La vuelta de Väinö – Reed.

 

Por Carlos Romeo

Los colores del otoño pincelaban de pardo y amarillo los bosques que rodeaban el lago Aanis. Amanecía sobre la residencia del Rey, un enorme caserón situado en una estrecha península granítica que se adentraba en el agua. Nada rompía la quietud del alba salvo el leve batir de las pequeñas olas sobre las rocas. Poco a poco las aves empezaron a elevar el vuelo. En el mástil de la residencia tremolaba la bandera roja y negra de Karjala. Por lo tanto, el Rey habitaba el caserón.

Éste llevaba bastante tiempo despierto, observando el lago por la ventana y mirando hacia el norte. No sabía por qué, pero sufría un extraño malestar, sintiendo una presencia que debía estar en esa dirección, la septentrional.

«¿Podría haber otro Mago? —pensó mientras se volvía y observaba a su amante, dormida en el lecho— ¿Me amaría ella si supiera quién soy en verdad? ¿Si supiera lo que soy? ¿Si desvelara mi auténtico aspecto?»

Él mismo sabía que era un maestro en el sutil arte del disimulo, la mentira y el engaño. Y necesitaba esa maestría para poder, no solo gobernar, sino para poder presentarse ante otras personas. No le bastaba con sembrar indiferencia alrededor de sí para lograr de hecho ser invisible. También precisaba el engaño para cualquier clase de intimidad.

«¿Me amaría si conociera mi verdadera edad?»

Recordaba la gran cantidad de amantes que habían compartido su lecho a lo largo de su vida. Tan diferentes entre sí. A veces tan jóvenes, incluso niñas a las que forzó su doncellez. Recordaba todo aquello, una y otra vez. Cada ocasión era distinta pero en esencia igual. Humedad, semen, a veces la sangre, a veces dolor. La búsqueda de no sabía muy bien qué. La soledad al final, siempre la soledad.

«Ese es el precio de mi naturaleza. He tenido muchos nombres, he ocupado muchos puestos, muchos me dieron por muerto, yo era el rebelde que me derrocaba… Nadie, realmente, me ha conocido».

Se volvió hacia la cama y observó la espalda y las nalgas de la joven aún dormida.

«Nadie me ama. Tampoco tú, que no pones ningún reparo a ninguno de mis caprichos —adelantó una mano como si fuera a acariciar la piel femenina— Tú no buscas mi amor… pero tampoco tengo amor que ofrecerte, no al menos el amor de los hombres —Llevó de nuevo la mano al batín, buscando en un bolsillo—También los dioses tienen necesidades humanas…».

El Rey recordó los actos carnales que protagonizaron ambos. Su propio placer, tan efímero. La ilusión de ese «algo más».

«…pero los hombres no conocen las necesidades de un Dios».

En su mano derecha brilló una daga muy fina, mientras que con la zurda acariciaba los labios de la joven, despertándola.

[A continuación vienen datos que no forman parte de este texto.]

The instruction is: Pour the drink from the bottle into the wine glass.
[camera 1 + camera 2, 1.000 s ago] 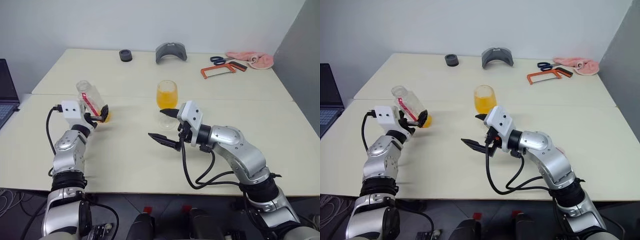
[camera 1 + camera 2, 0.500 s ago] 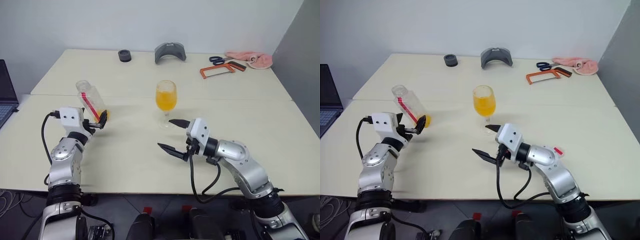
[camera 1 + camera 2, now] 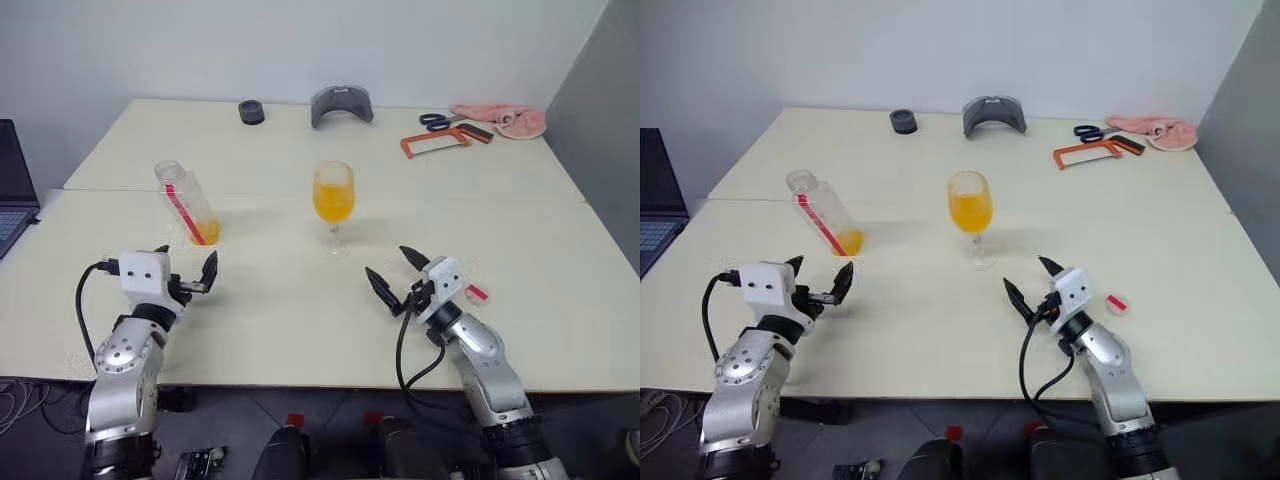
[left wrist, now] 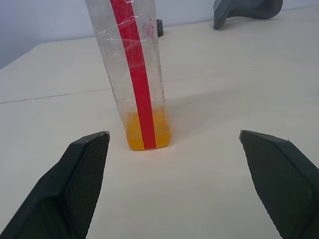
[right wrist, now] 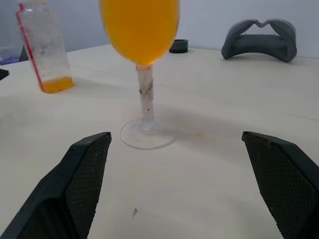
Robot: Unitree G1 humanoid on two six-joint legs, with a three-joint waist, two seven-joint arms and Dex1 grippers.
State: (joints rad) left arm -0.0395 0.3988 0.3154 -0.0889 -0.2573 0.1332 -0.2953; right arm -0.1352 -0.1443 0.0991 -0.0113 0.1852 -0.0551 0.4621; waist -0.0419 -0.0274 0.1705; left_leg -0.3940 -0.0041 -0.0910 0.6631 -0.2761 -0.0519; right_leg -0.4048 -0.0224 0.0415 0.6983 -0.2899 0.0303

—¿Que deseáis mi Señor? —le preguntó con dulzura. Luego lamió los dedos que le habían acariciado introduciendo el pulgar en su boca. El Rey acercó su rostro al de la joven y besó con deleite la boca de su amante.

—¿Me amáis? —preguntó sin esperanzas.

—Más que a nadie en el mundo, mi Señor.

—Voy a hacerte un regalo.

—¡Sí! ¿Cuál?

—Voy a mostrarte mi verdadero rostro.

Sintiendo una enorme liberación, el Rey desenmascaró su rostro de todos los encantamientos que lo sujetaban a su aspecto aparente y se mostró tal cual era. La joven no pudo disimular su espanto gritando y chillando como una posesa.

—Has yacido conmigo. ¿Aún me amas? … No temas, mi amada.

El Rey se acercó a la muchacha, la atrajo hacia sí y le clavó la daga repetidamente en su pecho.

—Con este acto yo te libero del dolor del mundo. Créeme, más me duele mi soledad que a ti tu muerte.

La joven murió en sus brazos. El Rey depositó el cadáver sobre el lecho y besó por última vez sus labios. —Adiós, joven amiga—, musitó para sí mientras limpiaba sus manos de sangre en un aguamanil. Tras secarse se acercó al terminal de la red local del palacio y tecleó una serie de órdenes para el Chambelán. Meditando sobre su soledad, con unas lágrimas fugaces en el rostro, el Rey abandonó sus aposentos.